Heart failure (HF) afflicts 1–2 % of people in the western world, with an incidence of 5–10 per 1000 persons per year [1]. Acute heart failure (AHF) is the most common reason for hospitalization in patients aged > 65 years [2, 3]. Despite significant improvement in signs and symptoms during hospitalization, post-discharge outcomes for patients hospitalized for AHF are poor.
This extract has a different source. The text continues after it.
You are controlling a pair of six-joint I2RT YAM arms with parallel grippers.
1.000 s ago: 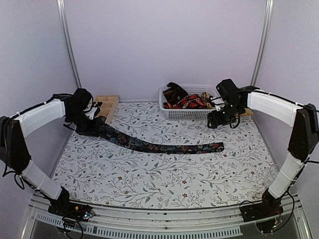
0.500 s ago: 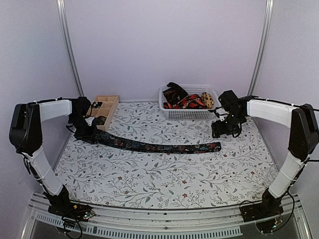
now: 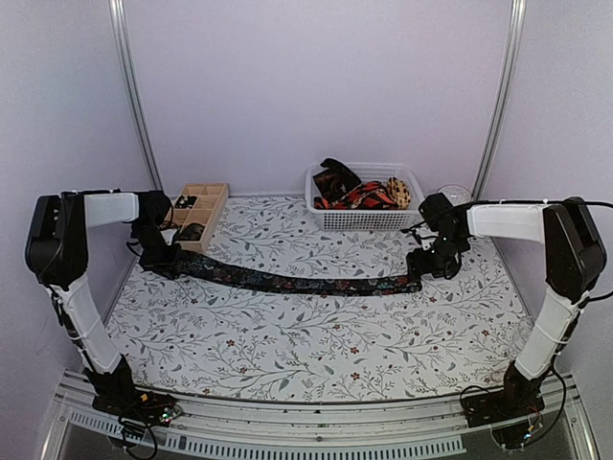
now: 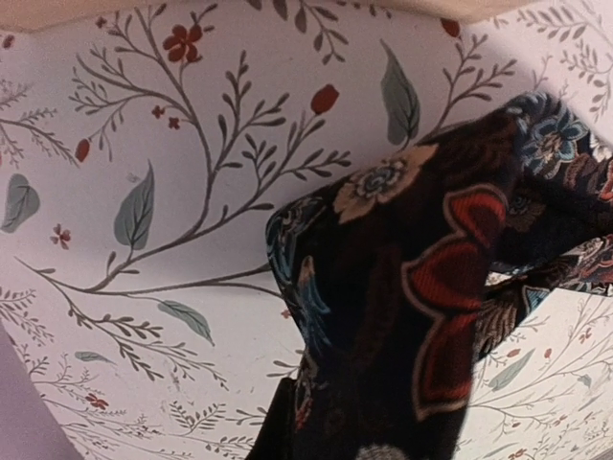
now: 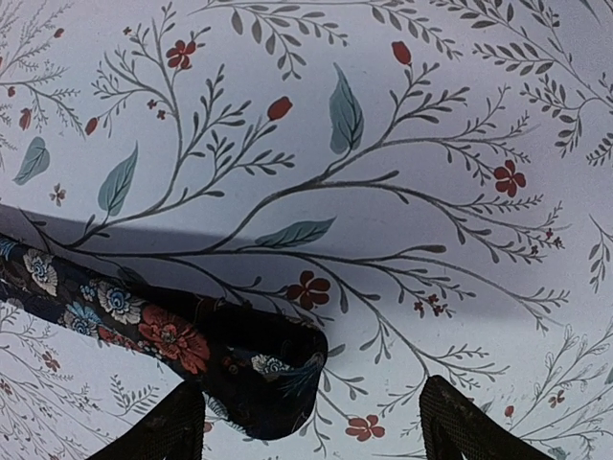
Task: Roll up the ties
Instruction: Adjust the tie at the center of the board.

Up to 25 % of AHF patients are readmitted within 30 days of discharge, with a high mortality rate during this period [4].

Pulmonary congestion is a major predictor of morbidity and mortality in HF [5]. It is the single most important contributor to hospitalization, more significant than a low cardiac output [6]. Congestion is often not adequately addressed during hospitalization; patients experience improved symptoms, and may be free of clinical congestion but have persistent hemodynamic or pulmonary congestion [5, 7–9]. Failure to adequately relieve congestion during hospitalization is associated with increased morbidity and mortality, whereas patients discharged without congestion show better outcomes [10, 11].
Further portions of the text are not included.